#### TASK OBJECTIVE
Find the lines of data that contain the string "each", then list them.

**********

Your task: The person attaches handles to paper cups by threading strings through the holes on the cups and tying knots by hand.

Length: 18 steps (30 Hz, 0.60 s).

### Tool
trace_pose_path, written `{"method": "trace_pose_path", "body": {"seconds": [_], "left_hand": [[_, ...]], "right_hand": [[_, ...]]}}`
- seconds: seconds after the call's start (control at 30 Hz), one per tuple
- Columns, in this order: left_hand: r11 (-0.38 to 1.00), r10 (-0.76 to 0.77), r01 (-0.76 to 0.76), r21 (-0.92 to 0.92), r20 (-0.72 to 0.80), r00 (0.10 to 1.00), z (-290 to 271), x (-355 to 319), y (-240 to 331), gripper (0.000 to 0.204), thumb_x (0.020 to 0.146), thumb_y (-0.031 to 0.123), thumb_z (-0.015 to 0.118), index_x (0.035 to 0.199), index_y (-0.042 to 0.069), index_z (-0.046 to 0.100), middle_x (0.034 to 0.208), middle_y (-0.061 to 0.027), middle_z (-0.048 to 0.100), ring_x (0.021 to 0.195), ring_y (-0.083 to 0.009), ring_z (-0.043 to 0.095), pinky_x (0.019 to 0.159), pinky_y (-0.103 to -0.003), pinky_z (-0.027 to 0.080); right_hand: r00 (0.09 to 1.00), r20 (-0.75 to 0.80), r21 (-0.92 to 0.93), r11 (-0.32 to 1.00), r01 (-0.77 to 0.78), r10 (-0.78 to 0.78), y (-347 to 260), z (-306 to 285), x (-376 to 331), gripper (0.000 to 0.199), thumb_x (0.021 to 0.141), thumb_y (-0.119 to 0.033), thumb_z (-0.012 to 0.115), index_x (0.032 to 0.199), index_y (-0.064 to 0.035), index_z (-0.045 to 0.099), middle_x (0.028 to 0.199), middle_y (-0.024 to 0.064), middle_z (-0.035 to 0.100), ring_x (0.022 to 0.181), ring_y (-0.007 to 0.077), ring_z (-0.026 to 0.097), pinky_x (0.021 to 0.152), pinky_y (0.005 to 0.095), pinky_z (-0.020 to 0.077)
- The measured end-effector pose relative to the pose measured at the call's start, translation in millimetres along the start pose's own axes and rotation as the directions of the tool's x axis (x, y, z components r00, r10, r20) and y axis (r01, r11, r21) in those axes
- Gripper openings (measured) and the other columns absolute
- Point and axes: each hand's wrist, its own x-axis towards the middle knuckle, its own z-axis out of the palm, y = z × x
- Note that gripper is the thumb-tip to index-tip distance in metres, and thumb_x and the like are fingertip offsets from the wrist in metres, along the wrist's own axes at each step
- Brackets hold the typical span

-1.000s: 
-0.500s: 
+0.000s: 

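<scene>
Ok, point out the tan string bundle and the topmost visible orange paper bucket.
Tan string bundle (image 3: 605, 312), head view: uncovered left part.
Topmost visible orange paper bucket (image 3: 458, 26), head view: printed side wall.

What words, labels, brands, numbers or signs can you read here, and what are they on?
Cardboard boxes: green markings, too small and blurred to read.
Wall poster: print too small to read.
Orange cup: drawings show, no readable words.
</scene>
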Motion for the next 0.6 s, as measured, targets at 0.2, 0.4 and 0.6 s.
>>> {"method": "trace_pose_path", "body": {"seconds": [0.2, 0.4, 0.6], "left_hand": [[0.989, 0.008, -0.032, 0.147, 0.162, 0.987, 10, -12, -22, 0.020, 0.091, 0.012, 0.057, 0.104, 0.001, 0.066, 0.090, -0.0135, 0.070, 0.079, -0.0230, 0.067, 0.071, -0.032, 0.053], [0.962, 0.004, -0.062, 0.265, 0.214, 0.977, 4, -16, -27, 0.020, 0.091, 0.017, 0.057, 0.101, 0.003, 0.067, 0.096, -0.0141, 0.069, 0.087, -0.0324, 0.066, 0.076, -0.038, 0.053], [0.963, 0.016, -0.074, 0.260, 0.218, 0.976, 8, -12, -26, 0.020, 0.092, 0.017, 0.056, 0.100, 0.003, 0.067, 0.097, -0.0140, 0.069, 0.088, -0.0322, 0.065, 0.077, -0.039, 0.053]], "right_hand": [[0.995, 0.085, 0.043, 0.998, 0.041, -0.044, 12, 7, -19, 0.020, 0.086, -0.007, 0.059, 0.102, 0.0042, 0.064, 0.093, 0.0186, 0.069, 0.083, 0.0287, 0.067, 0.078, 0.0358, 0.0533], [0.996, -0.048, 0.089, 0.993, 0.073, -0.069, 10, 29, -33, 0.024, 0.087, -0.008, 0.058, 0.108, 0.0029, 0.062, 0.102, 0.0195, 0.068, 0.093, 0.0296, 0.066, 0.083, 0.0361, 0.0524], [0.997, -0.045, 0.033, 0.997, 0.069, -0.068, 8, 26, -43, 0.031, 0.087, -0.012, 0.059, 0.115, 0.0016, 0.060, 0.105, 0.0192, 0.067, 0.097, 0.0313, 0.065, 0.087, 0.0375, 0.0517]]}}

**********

#### TASK RESULT
- Point and axes: each hand's wrist, its own x-axis towards the middle knuckle, its own z-axis out of the palm, y = z × x
- Note that gripper is the thumb-tip to index-tip distance in metres, and thumb_x and the like are fingertip offsets from the wrist in metres, along the wrist's own axes at each step

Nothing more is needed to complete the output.